(Work to complete):
Return all lines from the listing below in which the string "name" occurs.

··· Records supplied ···

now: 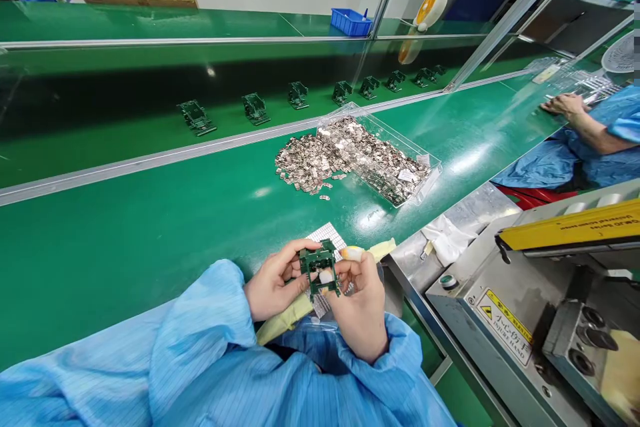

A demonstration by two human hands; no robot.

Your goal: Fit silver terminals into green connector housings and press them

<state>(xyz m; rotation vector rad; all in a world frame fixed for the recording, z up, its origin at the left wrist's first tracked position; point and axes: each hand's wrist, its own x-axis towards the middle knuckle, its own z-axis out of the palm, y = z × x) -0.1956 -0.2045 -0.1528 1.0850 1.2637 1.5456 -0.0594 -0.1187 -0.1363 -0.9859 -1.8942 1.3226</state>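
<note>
A green frame-like part (pixel 319 259) is held up between both hands near the table's front edge. My left hand (pixel 280 280) grips its left side, fingers closed around it. On the other side, my right hand (pixel 361 297) has its fingers bent and closed at the part's right edge. White covers with orange edges sit on fingertips of the right hand. Behind and below the hands lies a sheet with a white grid (pixel 327 233), partly hidden by them. Pale yellow strips (pixel 287 320) stick out beside the hands.
Small metal pieces (pixel 307 161) lie heaped beside a clear tray (pixel 431 183) holding more. Several green parts (pixel 256 109) stand on the belt behind. A machine (pixel 480 300) is at right; a co-worker's hand (pixel 565 105) is farther right.
</note>
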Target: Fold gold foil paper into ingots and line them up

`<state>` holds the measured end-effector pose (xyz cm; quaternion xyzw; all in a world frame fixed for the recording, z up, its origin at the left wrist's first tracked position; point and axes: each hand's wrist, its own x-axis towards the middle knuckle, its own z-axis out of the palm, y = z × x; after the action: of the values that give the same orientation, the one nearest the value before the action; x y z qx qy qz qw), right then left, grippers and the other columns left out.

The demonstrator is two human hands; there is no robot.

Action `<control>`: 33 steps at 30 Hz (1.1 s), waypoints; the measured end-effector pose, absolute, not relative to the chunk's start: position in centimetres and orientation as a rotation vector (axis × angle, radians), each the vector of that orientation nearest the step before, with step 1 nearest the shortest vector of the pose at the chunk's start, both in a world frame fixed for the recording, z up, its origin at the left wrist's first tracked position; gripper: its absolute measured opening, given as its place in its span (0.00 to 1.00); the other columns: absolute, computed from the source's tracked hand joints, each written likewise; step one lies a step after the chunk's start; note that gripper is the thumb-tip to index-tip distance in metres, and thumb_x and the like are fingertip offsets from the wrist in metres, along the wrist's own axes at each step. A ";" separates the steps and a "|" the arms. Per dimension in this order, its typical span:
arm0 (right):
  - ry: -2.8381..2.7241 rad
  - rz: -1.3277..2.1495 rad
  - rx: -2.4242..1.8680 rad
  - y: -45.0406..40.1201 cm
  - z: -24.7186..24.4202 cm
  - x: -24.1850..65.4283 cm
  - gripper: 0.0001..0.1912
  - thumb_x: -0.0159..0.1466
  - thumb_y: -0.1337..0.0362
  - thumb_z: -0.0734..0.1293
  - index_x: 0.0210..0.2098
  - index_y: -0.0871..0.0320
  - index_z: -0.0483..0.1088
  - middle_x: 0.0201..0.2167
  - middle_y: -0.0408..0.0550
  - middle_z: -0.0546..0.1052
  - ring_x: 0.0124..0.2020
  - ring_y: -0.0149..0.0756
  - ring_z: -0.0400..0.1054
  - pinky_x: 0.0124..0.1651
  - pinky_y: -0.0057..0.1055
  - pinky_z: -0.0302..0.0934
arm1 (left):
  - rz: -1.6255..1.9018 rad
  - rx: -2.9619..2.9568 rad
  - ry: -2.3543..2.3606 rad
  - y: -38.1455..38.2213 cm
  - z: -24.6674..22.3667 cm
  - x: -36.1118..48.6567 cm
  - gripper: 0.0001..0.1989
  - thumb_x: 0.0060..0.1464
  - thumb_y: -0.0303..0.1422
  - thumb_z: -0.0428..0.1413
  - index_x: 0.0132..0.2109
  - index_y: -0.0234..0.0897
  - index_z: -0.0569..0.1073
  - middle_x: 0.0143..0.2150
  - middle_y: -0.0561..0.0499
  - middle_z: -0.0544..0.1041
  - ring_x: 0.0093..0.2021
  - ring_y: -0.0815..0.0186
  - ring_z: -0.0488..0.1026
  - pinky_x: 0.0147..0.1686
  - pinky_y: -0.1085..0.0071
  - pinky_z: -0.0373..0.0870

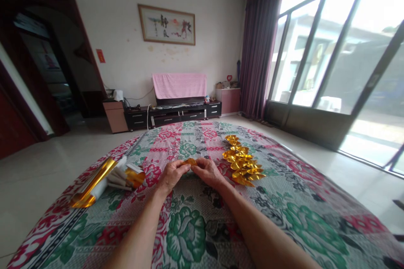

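A small piece of gold foil paper point(190, 162) is pinched between my two hands above the middle of the table. My left hand point(173, 174) grips its left end with thumb and fingers. On the other end, my right hand point(206, 171) is closed in the same way. The fingers partly cover the piece, so its full shape is hidden. Right of my right hand lies a group of folded gold foil pieces point(241, 162), boat-like in shape. To the left are a roll of gold foil paper point(100, 178) and a bundle of white-backed, rolled foil sheets point(121, 176).
A flowered cloth in green, red and grey covers the round table point(186, 235). Beyond it stands a low black cabinet point(189, 113) with a pink towel point(179, 85) over a screen. Glass doors point(325, 50) are on the right, a doorway on the left.
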<state>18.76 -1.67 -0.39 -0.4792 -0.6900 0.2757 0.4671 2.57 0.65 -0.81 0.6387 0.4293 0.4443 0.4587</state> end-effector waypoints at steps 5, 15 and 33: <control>-1.686 0.667 -1.196 -1.6 -0.2 18.7 0.12 0.55 0.58 0.63 0.23 0.61 0.68 0.19 0.39 0.63 0.23 0.26 0.55 0.25 0.23 0.48 | 1.093 1.545 1.050 0.4 -0.5 2.6 0.13 0.44 0.40 0.57 0.32 0.33 0.75 0.21 0.56 0.68 0.23 0.72 0.61 0.25 0.75 0.56; -1.675 0.736 -1.164 -1.7 -0.3 18.8 0.14 0.54 0.58 0.63 0.18 0.59 0.60 0.17 0.37 0.57 0.21 0.24 0.50 0.22 0.22 0.43 | 1.052 1.562 1.064 -0.3 0.3 2.8 0.13 0.43 0.41 0.58 0.27 0.33 0.72 0.20 0.56 0.66 0.22 0.72 0.59 0.24 0.75 0.54; -1.627 0.895 -1.167 -1.3 -0.7 19.1 0.11 0.53 0.60 0.62 0.19 0.59 0.61 0.16 0.37 0.56 0.20 0.24 0.48 0.22 0.23 0.41 | 1.107 1.464 1.046 -0.1 -0.2 2.6 0.16 0.41 0.42 0.60 0.31 0.32 0.74 0.22 0.55 0.69 0.23 0.71 0.63 0.26 0.75 0.57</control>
<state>19.06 -1.25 -0.66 -0.4735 -0.6599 0.3632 0.4565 2.61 -0.15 -0.21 0.6034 0.4308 0.4563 0.4920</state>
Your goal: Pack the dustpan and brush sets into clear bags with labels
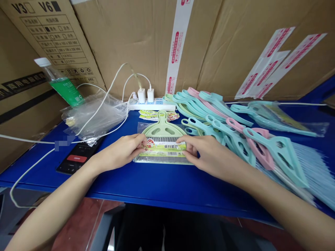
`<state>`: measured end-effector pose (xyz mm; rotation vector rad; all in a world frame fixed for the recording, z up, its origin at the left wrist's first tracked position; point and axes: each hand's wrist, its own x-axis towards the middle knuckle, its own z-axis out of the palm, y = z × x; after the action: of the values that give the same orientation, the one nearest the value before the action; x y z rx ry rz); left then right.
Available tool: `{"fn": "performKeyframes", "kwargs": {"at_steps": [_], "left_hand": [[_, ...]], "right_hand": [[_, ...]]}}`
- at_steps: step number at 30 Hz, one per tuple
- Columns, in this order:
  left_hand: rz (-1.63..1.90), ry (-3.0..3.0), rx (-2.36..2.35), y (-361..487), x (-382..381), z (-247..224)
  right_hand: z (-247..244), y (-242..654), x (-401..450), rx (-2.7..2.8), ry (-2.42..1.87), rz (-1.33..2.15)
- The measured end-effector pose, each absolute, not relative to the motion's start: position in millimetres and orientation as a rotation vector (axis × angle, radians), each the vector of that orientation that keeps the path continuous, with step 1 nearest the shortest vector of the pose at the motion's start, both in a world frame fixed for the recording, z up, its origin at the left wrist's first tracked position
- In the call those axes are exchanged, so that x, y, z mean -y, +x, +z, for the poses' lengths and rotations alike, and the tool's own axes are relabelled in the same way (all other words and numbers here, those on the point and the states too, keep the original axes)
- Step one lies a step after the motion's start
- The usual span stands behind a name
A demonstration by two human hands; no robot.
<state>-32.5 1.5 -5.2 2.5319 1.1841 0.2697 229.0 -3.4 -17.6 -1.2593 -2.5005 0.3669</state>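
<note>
A light green dustpan-and-brush set lies in clear plastic in the middle of the blue table, handle pointing away from me. Across its grey bristles runs a yellow-green and white label with a red mushroom picture. My left hand pinches the left edge of the packaged set, thumb and fingers near the mushroom. At the right edge, my right hand grips it with the thumb in front and the index finger on the label's top corner. More labels are spread just behind the handle.
Teal, pink and green dustpans and brushes are piled at the right. A white power strip with chargers stands behind. Plastic bags, a bottle, a phone and loose cables occupy the left. Cardboard boxes wall the back.
</note>
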Motion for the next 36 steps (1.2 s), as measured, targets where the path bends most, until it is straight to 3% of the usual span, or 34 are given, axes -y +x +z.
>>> {"fn": "performKeyframes", "kwargs": {"at_steps": [17,29,36], "left_hand": [[0.237,2.609,-1.28,-27,-1,-10],[0.071,2.729,-1.499,-22,2,-8],[-0.035,2.881,-1.207,-21,3,-8]], "right_hand": [[-23,222,3,2.527,-1.364,0.048],[-14,219,2,2.55,-1.548,0.232],[-17,224,1,2.57,-1.481,0.202]]}}
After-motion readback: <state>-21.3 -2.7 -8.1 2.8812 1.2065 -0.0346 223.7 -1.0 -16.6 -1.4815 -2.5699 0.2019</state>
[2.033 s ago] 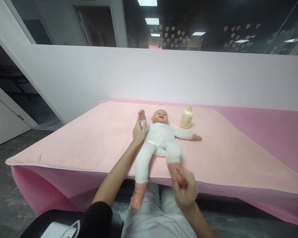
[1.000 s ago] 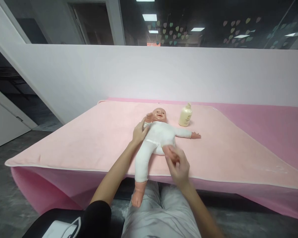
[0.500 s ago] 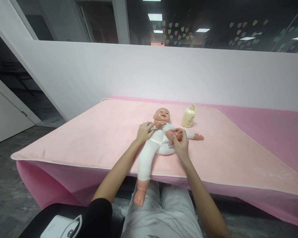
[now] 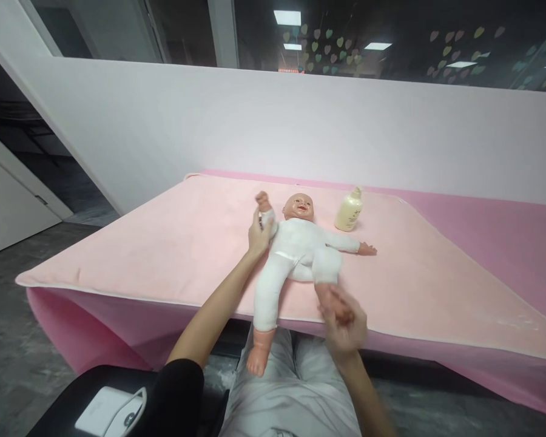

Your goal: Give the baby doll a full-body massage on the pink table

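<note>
A baby doll (image 4: 300, 240) with a white cloth body lies on its back, head towards the wall. My left hand (image 4: 259, 235) is closed around the doll's arm on the left side, and that arm points up beside the head. Slightly blurred, my right hand (image 4: 346, 321) grips the doll's foot on the right side, near the table's front edge. That leg is bent at the knee. The doll's other leg hangs over the edge above my lap, and its other arm stretches out to the right.
A pale yellow pump bottle (image 4: 349, 210) stands right of the doll's head. Pink padded cloth (image 4: 164, 243) covers the table, against a white wall (image 4: 255, 127). A white device with a cable (image 4: 109, 409) lies on a black surface at lower left.
My right hand has drawn the doll's foot from its belly down towards the front edge. My left hand has swung the doll's arm from its chest up and outward to the left.
</note>
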The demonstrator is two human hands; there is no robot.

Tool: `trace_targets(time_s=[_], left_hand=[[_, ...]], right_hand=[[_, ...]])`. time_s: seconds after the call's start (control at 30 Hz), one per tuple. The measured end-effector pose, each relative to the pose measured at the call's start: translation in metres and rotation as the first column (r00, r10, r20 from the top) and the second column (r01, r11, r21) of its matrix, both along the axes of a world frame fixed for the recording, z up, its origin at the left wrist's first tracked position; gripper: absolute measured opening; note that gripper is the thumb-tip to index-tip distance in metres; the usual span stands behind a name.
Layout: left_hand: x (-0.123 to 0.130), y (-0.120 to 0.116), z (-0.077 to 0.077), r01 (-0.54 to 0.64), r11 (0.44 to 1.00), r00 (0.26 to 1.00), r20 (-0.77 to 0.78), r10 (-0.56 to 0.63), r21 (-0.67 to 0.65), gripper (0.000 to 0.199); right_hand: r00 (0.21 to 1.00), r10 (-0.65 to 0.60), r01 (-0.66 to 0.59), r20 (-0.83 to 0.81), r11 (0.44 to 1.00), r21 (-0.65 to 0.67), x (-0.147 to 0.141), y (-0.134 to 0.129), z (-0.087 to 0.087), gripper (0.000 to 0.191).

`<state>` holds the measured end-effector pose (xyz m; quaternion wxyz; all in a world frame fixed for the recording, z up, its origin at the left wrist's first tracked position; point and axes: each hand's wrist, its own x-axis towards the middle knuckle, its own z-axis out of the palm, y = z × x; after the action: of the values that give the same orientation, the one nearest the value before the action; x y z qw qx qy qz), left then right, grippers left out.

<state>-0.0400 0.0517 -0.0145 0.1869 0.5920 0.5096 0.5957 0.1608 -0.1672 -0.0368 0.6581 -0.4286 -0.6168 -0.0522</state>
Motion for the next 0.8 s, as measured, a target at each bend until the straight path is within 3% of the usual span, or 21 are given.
trace_targets(time_s=[0.03,0.1,0.17,0.2,0.27,0.37,0.43,0.5,0.57,0.63,0.73,0.8], left_hand=[[0.002,-0.006,0.004,0.074,0.996,0.987,-0.148,-0.066,0.050,0.062],[0.006,-0.016,0.010,0.198,0.976,0.890,-0.434,-0.143,0.085,0.057],[0.006,-0.021,0.013,0.219,0.973,0.800,-0.585,-0.136,0.073,0.053],[0.006,-0.021,0.014,0.177,0.982,0.797,-0.594,-0.107,0.060,0.053],[0.003,-0.019,0.013,0.040,0.999,0.855,-0.518,-0.023,0.022,0.056],[-0.001,-0.010,0.010,-0.109,0.990,0.960,-0.267,0.083,-0.085,0.059],[-0.003,-0.005,0.008,-0.125,0.982,0.990,-0.080,0.114,-0.144,0.057],[-0.002,-0.003,0.008,-0.099,0.984,0.993,0.047,0.107,-0.148,0.057],[0.001,-0.005,0.009,-0.044,0.995,0.997,0.054,0.049,-0.085,0.061],[0.003,-0.011,0.010,0.058,0.998,0.994,-0.094,-0.057,0.012,0.061],[0.005,-0.019,0.013,0.237,0.966,0.879,-0.448,-0.167,0.105,0.052],[0.005,-0.022,0.013,0.269,0.956,0.806,-0.571,-0.157,0.117,0.049]], right_hand=[[0.999,-0.014,0.012,-0.050,0.999,-0.032,-0.003,0.021,0.014,0.032],[0.999,0.010,-0.013,-0.031,0.995,-0.097,-0.009,0.056,0.041,0.027],[0.998,0.037,-0.029,0.053,0.990,-0.135,-0.013,0.072,0.055,0.022],[0.994,0.043,-0.031,0.096,0.992,-0.125,-0.013,0.070,0.056,0.022],[0.987,0.026,-0.019,0.161,0.999,-0.044,-0.010,0.047,0.043,0.028],[0.979,-0.050,0.031,0.197,0.995,0.098,0.000,-0.012,0.008,0.038],[0.976,-0.072,0.045,0.206,0.990,0.135,0.007,-0.042,-0.011,0.039],[0.974,-0.083,0.049,0.212,0.986,0.161,0.013,-0.047,-0.016,0.038],[0.986,-0.094,0.072,0.139,0.985,0.156,0.014,-0.025,-0.005,0.038],[0.997,-0.070,0.066,0.042,0.993,0.094,0.010,0.017,0.016,0.035],[1.000,-0.029,0.028,-0.004,0.996,-0.081,0.004,0.078,0.050,0.019],[0.998,-0.031,0.023,-0.053,0.989,-0.147,0.002,0.096,0.062,0.019]])
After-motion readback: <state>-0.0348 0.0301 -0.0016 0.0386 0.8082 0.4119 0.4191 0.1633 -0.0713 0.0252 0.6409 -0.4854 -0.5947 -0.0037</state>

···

(Task result):
- The usual span stands behind a name
Tool: `trace_targets(time_s=[_], left_hand=[[_, ...]], right_hand=[[_, ...]])`. time_s: seconds after the call's start (control at 30 Hz), one per tuple. The measured end-effector pose, each relative to the pose measured at the call's start: translation in metres and rotation as the first column (r00, r10, r20 from the top) and the second column (r01, r11, r21) of its matrix, both along the axes of a world frame fixed for the recording, z up, its origin at the left wrist's first tracked position; gripper: absolute measured opening; note that gripper is the thumb-tip to index-tip distance in metres; the usual span stands behind a name.

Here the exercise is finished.